Cape Town sharing waters with deadly sharks
S AFRICA: Undetected on the mountain slope, Tino Simmerie sweeps his
binoculars over the South African bay where bathers happily splash about
in turquoise waters.
"They don't have a clue what's going on basically," he said, staring
out at the popular Fish Hoek beach where he once saw a shark come up to
the shore.
"We never know for sure when a shark is going to come into this bay
-- that's why we're every day up here to just keep an eye out." Armed
with a walkie-talkie, binoculars and polarised sunglasses to protect
against the harsh ocean glare, the 22-year-old is part of Cape Town's
frontline against the Great Whites sharing its seas.
The pioneering programme, Shark Spotters, started in 2004 after a
spate of bites and sightings by placing human look-outs at busy beaches
to give the alert for the sea to be cleared if fins are seen moving in.
South Africa records fewer attacks than other shark hotspots such as
Australia and the United States. But the fatality rate is high: South
Africa accounts for one-third of the 24 deaths worldwide on the
International Shark Attack File for the past three years, despite local
bites making up less than 10 percent of all attacks.
The latest victim was a young Cape Town bodyboarder who died on April
19 after his leg was bitten off at a remote surfing spot, which followed
a near-fatal mauling in September across the bay at top swimming site
Fish Hoek.
Attacks in the age of Twitter have sparked alerts of "dinosaur huge"

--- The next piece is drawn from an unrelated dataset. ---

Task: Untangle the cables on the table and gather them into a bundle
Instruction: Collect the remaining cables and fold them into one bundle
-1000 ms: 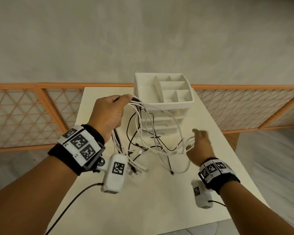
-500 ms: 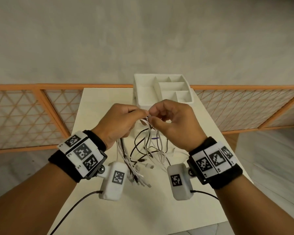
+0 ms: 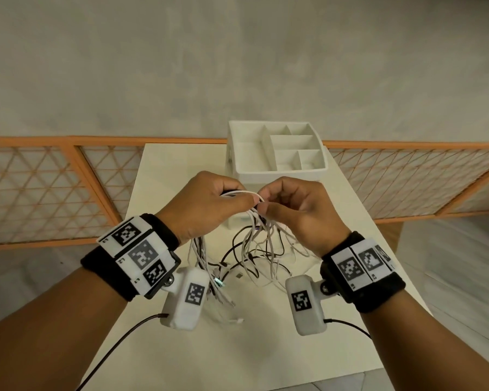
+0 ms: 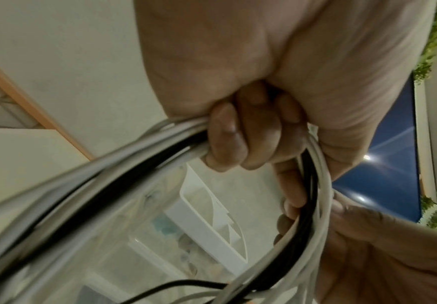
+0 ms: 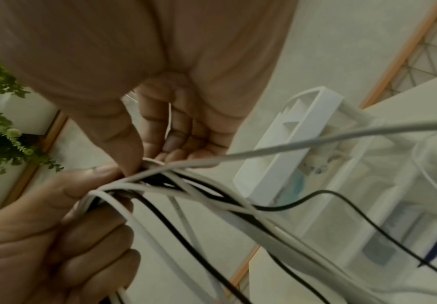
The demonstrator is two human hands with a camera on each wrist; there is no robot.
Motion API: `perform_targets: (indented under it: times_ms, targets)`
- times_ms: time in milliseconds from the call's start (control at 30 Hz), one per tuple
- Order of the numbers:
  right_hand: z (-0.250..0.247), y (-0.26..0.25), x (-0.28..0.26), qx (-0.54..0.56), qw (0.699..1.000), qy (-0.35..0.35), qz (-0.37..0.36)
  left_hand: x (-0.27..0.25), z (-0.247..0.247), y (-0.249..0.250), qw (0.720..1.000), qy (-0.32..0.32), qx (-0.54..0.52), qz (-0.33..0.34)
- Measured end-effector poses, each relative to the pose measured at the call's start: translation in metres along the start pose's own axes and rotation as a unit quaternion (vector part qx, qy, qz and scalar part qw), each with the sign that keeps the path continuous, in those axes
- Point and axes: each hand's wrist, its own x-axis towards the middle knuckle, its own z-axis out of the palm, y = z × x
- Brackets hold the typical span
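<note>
A tangle of white and black cables point(image 3: 254, 249) hangs above the cream table point(image 3: 237, 348). My left hand point(image 3: 209, 204) grips the gathered cables point(image 4: 160, 152) in a fist, with loops coming out on both sides. My right hand point(image 3: 291, 207) meets it thumb to thumb and pinches white strands point(image 5: 144, 166) right beside the left thumb. Loose ends and plugs point(image 3: 223, 294) trail down onto the table between my wrists.
A white drawer organiser point(image 3: 277, 153) with a compartment tray on top stands at the table's far edge, right behind my hands. An orange lattice railing point(image 3: 54, 193) runs behind the table on both sides. The table's right edge is near my right wrist.
My right hand came up from the low right side to meet the left hand and took hold of strands there. Both hands now sit slightly lower and closer together.
</note>
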Motion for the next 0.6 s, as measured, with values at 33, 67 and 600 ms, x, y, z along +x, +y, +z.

killers -- as tweeted by a witness to a 2010 death on Fish Hoek -- and
fierce debate over theories of why bites are on the increase. "You can
understand, it's a very emotional issue especially for the people who
have witnessed shark attacks," said Sarah Titley, Shark Spotters project
manager. "Being eaten by a very large fish is a very scary unknown that
makes people react in a completely disproportionate way to what the
actual sense of risk is. You've got a one in 253 million chance of being
killed by a shark." "So the risk is very small but it's such a traumatic
event for people and it really does cause a lot of hype and hysteria."
-- 'We don't want to kill the sharks' To counter some of the fears, an
exclusion net is on the cards for Fish Hoek, to add another layer to the
city's prevention buffers after the attack seven months ago deepened its
deadly reputation on the back of two deaths since 2004.